Dantigny Raphaëlle, Sanchez Stéphane, Tanty Arnaud, Ecarnot Fiona, Bruera Eduardo, Bellier Alexandre, Allenet Benoit, Barbaret Cécile
Université Grenoble Alpes, CNRS, CHU Grenoble Alpes, Grenoble INP (Institute of Engineering Univ. Grenoble Alpes, France), TIMC-IMAG, 38000, Grenoble, France.
Palliative Care Unit, Centre Hospitalo-Universitaire Grenoble Alpes, Grenoble, France.
Support Care Cancer. 2025 Jul 21;33(8):707. doi: 10.1007/s00520-025-09749-3.
To improve cancer patient management, international recommendations underline the importance of integrating palliative care (PC) into oncology, and education of future oncologists is key to achieving this. In France, no study has evaluated PC training for oncology residents. This study aims to identify educational needs in PC among French oncology residents and to assess the acceptability of changing their medical training.
A nationwide, descriptive, mixed-methods study was performed between 2021 and 2023. The first qualitative phase used semi-structured interviews with oncology residents to identify their training needs in PC. The second quantitative phase performed a nationwide online survey among all French oncology residents.

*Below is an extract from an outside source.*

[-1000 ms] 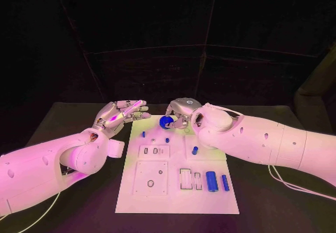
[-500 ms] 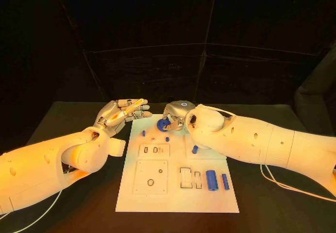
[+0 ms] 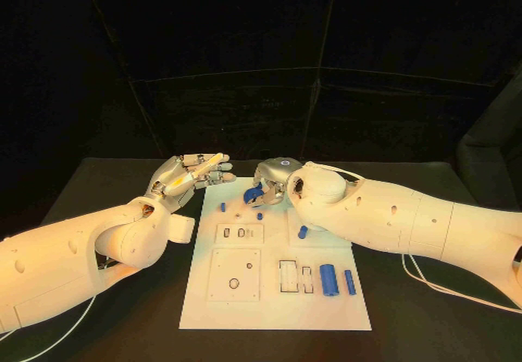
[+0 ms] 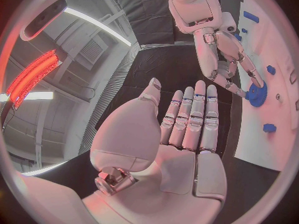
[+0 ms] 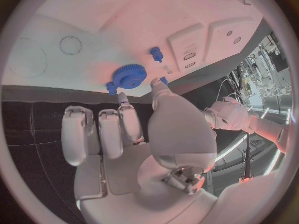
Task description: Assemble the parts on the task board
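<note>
The white task board point(image 3: 277, 302) lies in the middle of the table. My right hand point(image 3: 274, 177) pinches a blue gear point(image 3: 253, 194) between thumb and fingertips, low over the board's far end; whether it touches the board is unclear. The right wrist view shows the gear point(image 5: 129, 76) at the fingertips point(image 5: 122, 98), with a small blue peg point(image 5: 156, 54) beyond it. From the left wrist view the gear point(image 4: 256, 93) sits at the tips of the right hand point(image 4: 224, 55). My left hand point(image 3: 191, 175) hovers beside the board's far left corner, fingers straight and holding nothing point(image 4: 187, 129).
Small blue pegs point(image 3: 223, 207) point(image 3: 259, 216) point(image 3: 303, 233) stand on the board's far half. A thick blue cylinder point(image 3: 329, 280) and a thinner blue rod point(image 3: 349, 283) lie near its right edge, beside rectangular slots point(image 3: 288, 277). A raised plate with an oval hole point(image 3: 234, 283) sits front left.
My right hand has lowered the blue gear toward the far end of the board. My left hand has stayed where it was.
</note>
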Controlling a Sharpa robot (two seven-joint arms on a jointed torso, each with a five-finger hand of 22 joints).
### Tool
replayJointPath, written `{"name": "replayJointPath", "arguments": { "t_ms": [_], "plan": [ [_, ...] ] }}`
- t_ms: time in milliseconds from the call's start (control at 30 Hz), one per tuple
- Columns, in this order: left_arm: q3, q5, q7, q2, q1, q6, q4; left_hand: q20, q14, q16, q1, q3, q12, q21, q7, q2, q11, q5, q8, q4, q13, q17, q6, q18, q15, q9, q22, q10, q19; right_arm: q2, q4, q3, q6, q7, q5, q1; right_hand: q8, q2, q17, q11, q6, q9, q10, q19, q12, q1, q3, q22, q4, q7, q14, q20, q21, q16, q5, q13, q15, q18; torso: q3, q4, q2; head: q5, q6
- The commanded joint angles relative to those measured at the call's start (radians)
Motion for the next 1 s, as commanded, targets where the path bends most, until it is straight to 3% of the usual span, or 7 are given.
{"name": "replayJointPath", "arguments": {
  "t_ms": [33,133,267,433,500,667,1000],
  "plan": [
    [0.001,0.0,0.005,0.0,0.002,0.011,0.002,-0.001,-0.001,-0.004,-0.007,-0.006,-0.004,-0.003,0.0,0.005,-0.003,-0.001,-0.004,0.001,-0.001,-0.002,0.005,0.015,0.001,0.0,-0.001,0.002,0.009,-0.002,0.002,0.0,0.046,0.003,0.009,0.002,-0.001,0.014,0.051,0.004,0.007,0.002,0.004,-0.002,-0.001,-0.004,-0.018,0.066,0.008,-0.005,0.063,0.006,0.0,-0.003,0.008,0.064,0.005,-0.002,-0.0001,-0.0004,0.0,-0.002,-0.001],
    [0.001,0.0,0.004,-0.001,0.002,0.01,0.002,-0.001,-0.001,-0.005,-0.007,-0.006,-0.004,-0.004,0.001,0.005,-0.003,-0.001,-0.004,0.001,-0.002,-0.002,0.005,0.015,0.001,0.0,-0.001,0.001,0.009,-0.01,0.009,0.0,0.029,0.008,0.012,0.002,0.0,0.021,0.052,0.003,0.011,0.003,0.005,-0.002,0.0,-0.003,-0.025,0.066,0.015,-0.006,0.063,0.006,0.0,-0.002,0.012,0.065,0.004,-0.002,-0.0001,-0.0002,0.0,-0.001,0.0],
    [0.001,0.0,0.004,-0.002,0.002,0.011,0.001,-0.001,-0.001,-0.005,-0.007,-0.006,-0.004,-0.004,0.001,0.005,-0.003,-0.001,-0.004,0.001,-0.002,-0.002,0.005,0.015,0.001,0.0,-0.001,0.001,0.009,-0.051,0.043,0.0,-0.096,0.051,0.041,0.002,0.003,0.037,0.061,0.0,0.022,0.003,0.017,0.004,0.02,0.02,-0.038,0.076,0.014,-0.009,0.065,0.003,0.003,0.001,0.065,0.082,0.001,-0.004,0.001,-0.0004,-0.001,-0.001,0.001],
    [0.001,0.0,0.005,-0.005,0.002,0.011,-0.001,-0.001,-0.001,-0.005,-0.007,-0.006,-0.004,-0.004,0.001,0.005,-0.003,-0.001,-0.004,0.001,-0.002,-0.002,0.005,0.015,0.001,0.0,-0.001,0.001,0.009,-0.144,0.102,-0.001,-0.195,0.229,0.171,0.002,0.002,0.06,0.065,-0.004,0.028,0.002,0.015,0.004,0.018,0.106,-0.02,0.075,-0.039,-0.012,0.066,0.0,0.003,0.003,0.091,0.083,-0.002,-0.004,0.0014,-0.0055,-0.003,-0.001,0.007],
    [0.001,0.0,0.005,-0.007,0.002,0.01,-0.001,-0.001,-0.001,-0.005,-0.007,-0.006,-0.004,-0.004,0.001,0.005,-0.003,-0.001,-0.004,0.001,-0.002,-0.002,0.005,0.015,0.001,0.0,-0.001,0.001,0.009,-0.197,0.13,-0.001,-0.196,0.307,0.252,0.002,0.004,0.07,0.067,-0.005,0.034,0.002,0.014,0.002,0.018,0.159,0.002,0.073,-0.077,-0.013,0.066,-0.001,0.003,0.003,0.094,0.084,-0.003,-0.004,0.0023,-0.008,-0.004,-0.003,0.007],
    [0.001,0.0,0.006,-0.011,0.002,0.006,-0.001,-0.001,0.0,-0.005,-0.006,-0.006,-0.004,-0.004,0.0,0.006,-0.003,-0.001,-0.004,0.0,-0.001,-0.002,0.005,0.015,0.001,0.0,-0.001,0.002,0.01,-0.309,0.161,-0.001,-0.149,0.396,0.411,0.003,0.004,0.054,0.069,-0.007,0.039,0.002,0.011,-0.001,0.014,0.201,0.01,0.071,-0.123,-0.014,0.066,-0.003,0.001,0.004,0.09,0.082,-0.005,-0.003,0.0039,-0.0173,-0.007,-0.005,0.012],
    [0.001,0.0,0.008,-0.005,0.002,0.006,-0.011,-0.001,0.0,-0.006,-0.004,-0.007,-0.004,-0.005,-0.001,0.006,-0.004,-0.001,-0.004,-0.002,-0.001,-0.002,0.006,0.015,0.001,0.0,-0.001,0.003,0.01,-0.415,0.11,-0.002,-0.133,0.466,0.523,-0.002,0.002,0.038,0.073,-0.012,0.042,0.001,0.013,0.0,0.017,0.216,0.007,0.074,-0.152,-0.021,0.067,-0.006,0.002,0.005,0.091,0.085,-0.009,-0.004,0.009,-0.0199,-0.007,-0.018,0.018]
  ]
}}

The least trained residents were the least keen to receive training, expressing a reductive definition of PC to the end of life, as well as a non-collaborative and integrated vision between PC and oncology. The questionnaire had a participation rate of 24%; 95% (n = 126) were in favour of modifying their PC training. Of these, 98% (n = 123) were strongly in favour of integrating PC training into the national oncology residency programme, and 91.3% (n = 115) were in favour of practical experience in a PC unit during their residency.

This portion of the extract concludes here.